Published: Saturday, Aug. 10 2013 12:00 a.m. MDT

Salt Lake County Councilman Steve DeBry, right, looks on as a member of the public speaks about a proposed tax increase during a public hearing at the Salt Lake County Government Center on Thursday, Dec. 13, 2012.

Ben Brewer, Deseret News

Some Salt Lake County residents are looking at the possibility of three different tax increases in the coming year — one from the county itself, one from Salt Lake City and one from the Salt Lake City School Board. Across the state, no less than 46 taxing entities had proposed raising their rates in advance of public hearings this week, some of them by staggering amounts. In Enoch, Santaquin, Farr West and Harrisville, for example, officials were trying to double the existing property taxes.

This is cause for serious concern.

Granted, many of these tax dollars are used for noble purposes, and government needs sufficient revenue in order to function properly. Yet taxing authorities often overlook the fact that they don't produce that revenue; they only collect it. Given the fragility of our current economic recovery, it doesn't seem wise to significantly expand the reach of the public sector when private businesses and individuals are the ones who have to foot the bill. In the private sector, enterprises with fewer resources strive to become innovative in doing more with less. In government, frugality seems to be a less attractive option than just raising tax rates.

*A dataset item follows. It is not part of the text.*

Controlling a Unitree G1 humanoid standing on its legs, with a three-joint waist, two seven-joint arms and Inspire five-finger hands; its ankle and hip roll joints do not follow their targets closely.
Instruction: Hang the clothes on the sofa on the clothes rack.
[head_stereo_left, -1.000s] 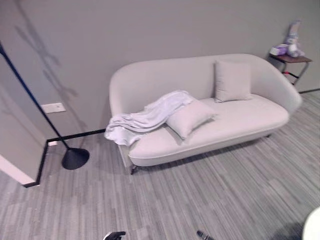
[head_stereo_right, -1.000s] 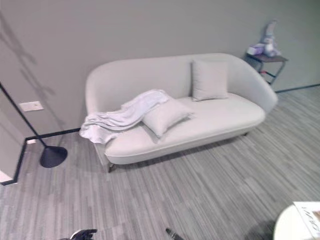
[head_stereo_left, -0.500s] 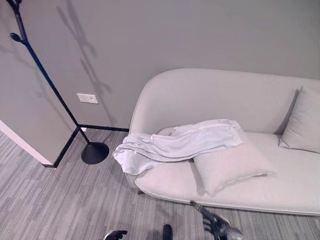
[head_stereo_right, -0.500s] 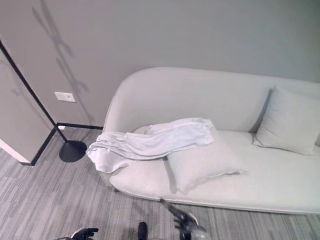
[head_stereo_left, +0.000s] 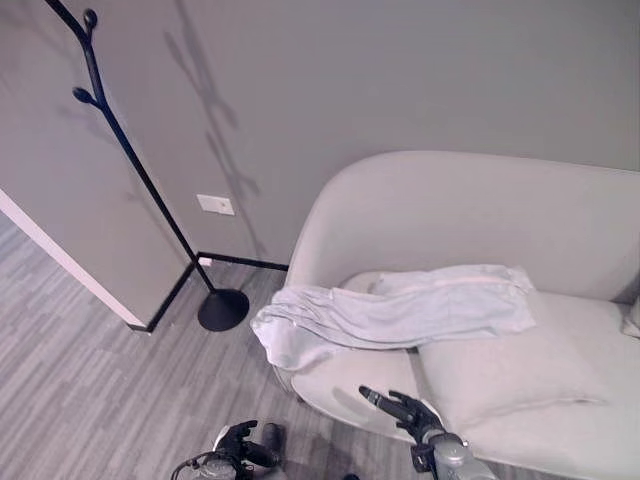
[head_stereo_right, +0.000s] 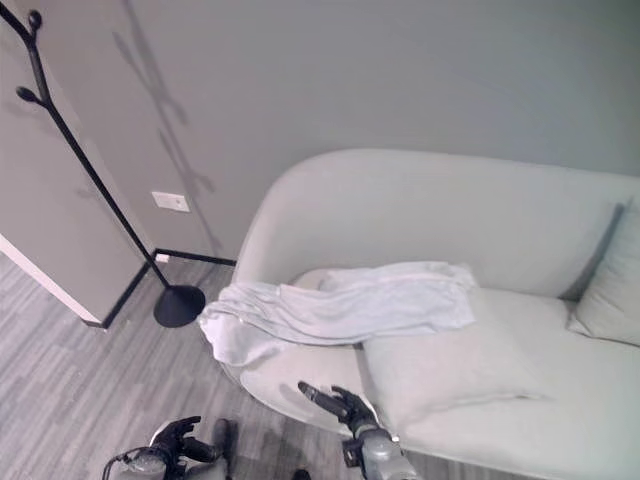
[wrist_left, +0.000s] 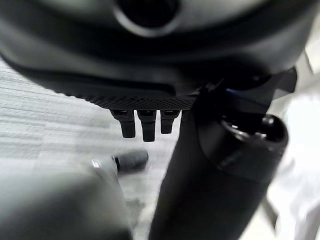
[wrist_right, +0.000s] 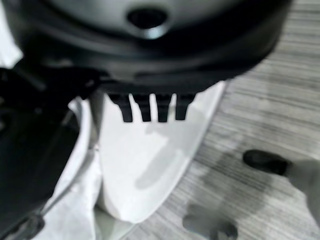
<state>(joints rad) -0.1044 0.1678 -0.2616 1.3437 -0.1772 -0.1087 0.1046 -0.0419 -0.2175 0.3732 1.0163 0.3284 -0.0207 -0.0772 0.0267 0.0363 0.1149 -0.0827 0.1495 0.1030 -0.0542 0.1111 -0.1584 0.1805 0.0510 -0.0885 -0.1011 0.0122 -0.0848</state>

Detroit provides an object lesson in how dangerous that idea can be. As the Motor City's tax base contracted, the city government refused to shrink in kind. The remaining residents were called upon to give a little more so that the government wouldn't have to change its status quo. The result was a rapid increase in the collapse of the economic infrastructure in both the private and public sector and the first declared bankruptcy of a major city in the United States.

Of course, Utah's cities are far from Detroit's situation, and many of the proposed tax increases are fairly modest, all things considered. But the sheer number of them taken together demonstrates that government, being insulated from the brutal realities of the free market, is the last to learn the hard economic lessons that the recession and weak recovery have taught the rest of the population. A family facing a budget shortfall can't simply raise its income by taking a vote.

Taxation may be a necessary evil, but it always serves as an economic disincentive, and now is not the time to plot 46 different ways that Utahns will have to make do with less in order for the government to breathe a little easier.